Wednesday, 24 August 2011

Mary Macrae White goes to Fez


Here is yet another colour print by a forgotten Scottish artist - this time Mary Macrae White, with a subject that is just as striking as the medium she is using. Her subject first. I am pretty confident that this is Morocco and fairly certain that her woodcut depicts the old city of Fez. Admittedly, it could be Tetouan or another of the Andalucian towns of northern Morocco but I think the tower you can see is the minaret of the Kairouine mosque and the green she uses suggests the tiles that decorate the corners. There are also still open spaces in the valley below the mosque and mules are commonly used as transport. To beef up the Moroccan connection, Macrae White came from Aberdeen. The link may be the etcher, James McBey (1883 - 1959) who was born in Aberdeenshire but spent a good deal of time in Morocco from 1912 onwards. In fact, he died in Tangier and I'm including one of his watercolours of the fine northern city of Tetouan, which obviously fascinated McBey.
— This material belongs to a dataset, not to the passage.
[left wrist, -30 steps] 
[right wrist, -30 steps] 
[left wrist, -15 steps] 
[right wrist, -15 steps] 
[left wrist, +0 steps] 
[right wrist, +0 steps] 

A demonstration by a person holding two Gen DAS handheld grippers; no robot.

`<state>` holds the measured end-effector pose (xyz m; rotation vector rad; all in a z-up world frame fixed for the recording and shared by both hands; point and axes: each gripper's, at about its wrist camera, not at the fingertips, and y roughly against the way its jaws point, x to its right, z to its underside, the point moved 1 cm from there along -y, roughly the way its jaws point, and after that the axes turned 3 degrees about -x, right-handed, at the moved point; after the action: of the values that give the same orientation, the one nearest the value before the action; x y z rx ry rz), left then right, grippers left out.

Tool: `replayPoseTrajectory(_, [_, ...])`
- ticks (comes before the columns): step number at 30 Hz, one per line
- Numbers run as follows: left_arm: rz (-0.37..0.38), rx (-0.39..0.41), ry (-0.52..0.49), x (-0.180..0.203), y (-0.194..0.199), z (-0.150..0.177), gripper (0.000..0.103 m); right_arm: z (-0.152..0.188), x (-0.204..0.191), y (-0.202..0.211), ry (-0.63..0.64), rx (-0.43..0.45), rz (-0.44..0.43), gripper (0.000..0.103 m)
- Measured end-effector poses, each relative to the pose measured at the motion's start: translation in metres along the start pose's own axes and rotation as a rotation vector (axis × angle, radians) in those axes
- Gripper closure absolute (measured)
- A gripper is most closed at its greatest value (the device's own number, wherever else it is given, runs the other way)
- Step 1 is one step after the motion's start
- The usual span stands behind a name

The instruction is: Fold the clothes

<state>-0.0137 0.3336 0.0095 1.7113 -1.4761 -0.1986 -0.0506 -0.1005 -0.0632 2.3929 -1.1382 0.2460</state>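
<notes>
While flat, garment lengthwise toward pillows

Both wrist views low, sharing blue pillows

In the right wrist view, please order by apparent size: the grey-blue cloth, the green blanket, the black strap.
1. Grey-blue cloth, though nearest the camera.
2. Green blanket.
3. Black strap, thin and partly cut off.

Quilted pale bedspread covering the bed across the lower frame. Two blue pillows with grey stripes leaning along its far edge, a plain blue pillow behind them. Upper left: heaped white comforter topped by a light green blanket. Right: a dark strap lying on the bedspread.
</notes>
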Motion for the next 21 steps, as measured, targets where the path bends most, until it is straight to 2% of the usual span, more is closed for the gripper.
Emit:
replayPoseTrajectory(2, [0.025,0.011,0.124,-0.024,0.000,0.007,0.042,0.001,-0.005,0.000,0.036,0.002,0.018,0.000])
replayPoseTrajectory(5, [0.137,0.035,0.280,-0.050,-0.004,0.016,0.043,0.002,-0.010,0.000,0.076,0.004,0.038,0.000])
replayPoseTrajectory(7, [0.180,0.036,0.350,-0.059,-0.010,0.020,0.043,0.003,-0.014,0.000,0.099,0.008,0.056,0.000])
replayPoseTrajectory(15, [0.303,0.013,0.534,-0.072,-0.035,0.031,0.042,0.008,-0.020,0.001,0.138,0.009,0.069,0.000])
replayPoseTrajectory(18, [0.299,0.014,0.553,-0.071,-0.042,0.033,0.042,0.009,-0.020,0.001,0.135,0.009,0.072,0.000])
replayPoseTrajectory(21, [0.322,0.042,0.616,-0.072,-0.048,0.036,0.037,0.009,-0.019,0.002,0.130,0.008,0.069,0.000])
                                                                                   

You probably have to know Morocco and its colours to realise how observant an artist she was. I have her down as the same plein air generation as Ethel Kirkpatrick. Like her, Macrae White began as a watercolourist though I wouldn't say there was the same attempt to capture the effects of light that we find in Kirkpatrick. All the same, the dominant colours of the print - the cedar green and ginger on the mule - are commonly used for dyes in Morocco, like many other earth colours. (It was a common ploy for C19th painters to use a combination of turquoise and terracotta to signify the East). She is certainly interested in the effect of light and shadow, as you can see around the horses, so much so she must have made watercolours of the subject. But the artist she reminds me of most is SG Boxsius. The use of planes of colour is very much like him (although her reliance on the keyblock to articulate objects also puts me in mind of Frank Brangwyn). Nevertheless, I think we have here a trained artist who knew what she was about by the time she made this  quite powerful colour woodcut. There is a refreshing lack of artiness about the print. It does tend to make me think of a C19th watercolour sketch but it's beautifully realised nevertheless - not something so easy to achieve in this demanding medium. I am just surprised we don't know of more prints by her. At some point she began to teach at the Greenwich House pottery in Greenwich Village, New York (presumably as a painter) but always kept a base for herself in Surrey, Kent or Sussex. She died aged 80 - I would have thought in about 1955.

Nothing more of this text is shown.